■ **Assignment**
The data below should be restated word for word, pictures omitted.

Recorded data START

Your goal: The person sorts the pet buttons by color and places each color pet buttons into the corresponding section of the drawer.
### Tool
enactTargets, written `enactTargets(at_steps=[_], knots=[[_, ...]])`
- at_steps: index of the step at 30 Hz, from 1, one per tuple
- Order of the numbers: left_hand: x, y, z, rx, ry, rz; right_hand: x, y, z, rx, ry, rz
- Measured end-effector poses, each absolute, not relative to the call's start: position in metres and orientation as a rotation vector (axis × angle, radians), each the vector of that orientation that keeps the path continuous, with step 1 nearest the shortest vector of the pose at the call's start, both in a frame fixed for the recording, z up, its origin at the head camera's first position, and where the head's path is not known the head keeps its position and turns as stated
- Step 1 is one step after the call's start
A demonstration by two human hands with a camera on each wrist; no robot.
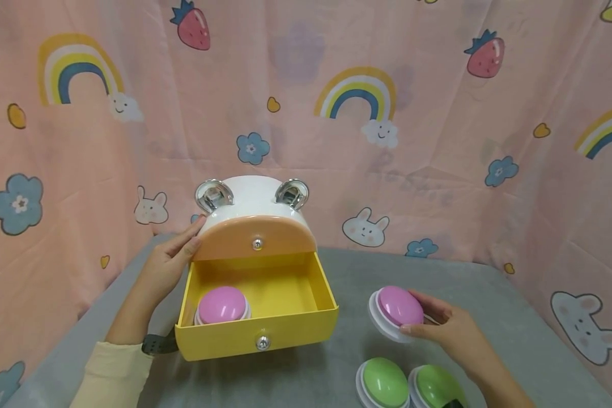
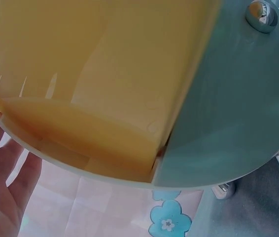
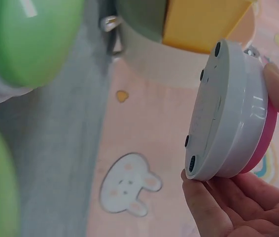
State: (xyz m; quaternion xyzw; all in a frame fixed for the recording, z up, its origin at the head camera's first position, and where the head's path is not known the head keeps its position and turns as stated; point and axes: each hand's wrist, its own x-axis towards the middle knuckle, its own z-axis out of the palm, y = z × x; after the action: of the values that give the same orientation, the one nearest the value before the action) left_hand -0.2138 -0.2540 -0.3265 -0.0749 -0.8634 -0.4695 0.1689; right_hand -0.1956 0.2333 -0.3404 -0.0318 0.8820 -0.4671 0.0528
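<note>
A small round drawer cabinet (image 1: 250,195) with silver ears and an orange top drawer (image 1: 229,241) stands left of centre. Its yellow drawer (image 1: 296,331) is pulled out, with a pink push button (image 1: 221,304) lying inside at the left. My left hand (image 1: 170,260) rests along the cabinet's left side, fingers fairly straight; the left wrist view shows them by the rim, beside the green lower drawer (image 2: 228,108). To the right of the drawer, my right hand (image 1: 446,323) grips a second pink push button (image 1: 400,306) by its edge, above the table. Its white base (image 3: 218,113) is tilted.
Two green push buttons (image 1: 386,382) sit side by side on the grey table (image 1: 347,283), below the right hand. Behind the cabinet hangs a pink patterned curtain (image 1: 296,141), which also runs along both sides.
</note>
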Motion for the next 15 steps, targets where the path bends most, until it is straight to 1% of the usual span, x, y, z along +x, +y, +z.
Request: enactTargets(at_steps=[15], knots=[[-0.213,-0.255,-0.325,-0.212,-2.457,-1.361,-0.204,0.196,-0.311,-0.225,2.691,-1.458]])
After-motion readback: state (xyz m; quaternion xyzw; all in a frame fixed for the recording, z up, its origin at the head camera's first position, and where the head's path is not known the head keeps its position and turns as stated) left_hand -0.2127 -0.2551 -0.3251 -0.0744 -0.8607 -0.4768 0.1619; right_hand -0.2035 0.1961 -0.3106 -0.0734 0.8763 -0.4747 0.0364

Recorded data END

■ **Result for this exercise**
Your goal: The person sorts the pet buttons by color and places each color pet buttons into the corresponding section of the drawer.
### Tool
enactTargets, written `enactTargets(at_steps=[_], knots=[[_, ...]])`
- at_steps: index of the step at 30 Hz, from 1, one per tuple
- Order of the numbers: left_hand: x, y, z, rx, ry, rz; right_hand: x, y, z, rx, ry, rz
- Measured end-effector poses, each absolute, not relative to the call's start: position in metres and orientation as a rotation vector (axis × angle, radians), each the vector of that orientation that keeps the path continuous, with step 1 nearest the shortest vector of the pose at the call's start, both in a frame fixed for the recording, z up, its origin at the head camera's first position, and where the head's path is not known the head keeps its position and turns as stated
- Step 1 is one step after the call's start
A demonstration by two human hands with a camera on each wrist; no robot.
State: (xyz m; quaternion xyzw; all in a frame fixed for the recording, z up, its origin at the head camera's first position, and where the head's path is not known the head keeps its position and turns as stated; point and axes: each hand's wrist, its own x-axis towards the middle knuckle, its own z-axis out of the palm, y = z × x; after the action: of the values that give the same orientation, the one nearest the value before the action) left_hand -0.2138 -0.2540 -0.3265 -0.0749 -0.8634 -0.4695 0.1689; right_hand -0.1956 0.2333 -0.3404 -0.0318 0.8820 -0.4671 0.0528
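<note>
A small round drawer cabinet (image 1: 250,195) with silver ears and an orange top drawer (image 1: 229,241) stands left of centre. Its yellow drawer (image 1: 296,331) is pulled out, with a pink push button (image 1: 221,304) lying inside at the left. My left hand (image 1: 170,260) rests along the cabinet's left side, fingers fairly straight; the left wrist view shows them by the rim, beside the green lower drawer (image 2: 228,108). To the right of the drawer, my right hand (image 1: 446,323) grips a second pink push button (image 1: 400,306) by its edge, above the table. Its white base (image 3: 218,113) is tilted.
Two green push buttons (image 1: 386,382) sit side by side on the grey table (image 1: 347,283), below the right hand. Behind the cabinet hangs a pink patterned curtain (image 1: 296,141), which also runs along both sides.
</note>
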Motion for the next 15 steps, targets where the path bends most, until it is straight to 1% of the usual span, x, y, z along +x, +y, +z.
Request: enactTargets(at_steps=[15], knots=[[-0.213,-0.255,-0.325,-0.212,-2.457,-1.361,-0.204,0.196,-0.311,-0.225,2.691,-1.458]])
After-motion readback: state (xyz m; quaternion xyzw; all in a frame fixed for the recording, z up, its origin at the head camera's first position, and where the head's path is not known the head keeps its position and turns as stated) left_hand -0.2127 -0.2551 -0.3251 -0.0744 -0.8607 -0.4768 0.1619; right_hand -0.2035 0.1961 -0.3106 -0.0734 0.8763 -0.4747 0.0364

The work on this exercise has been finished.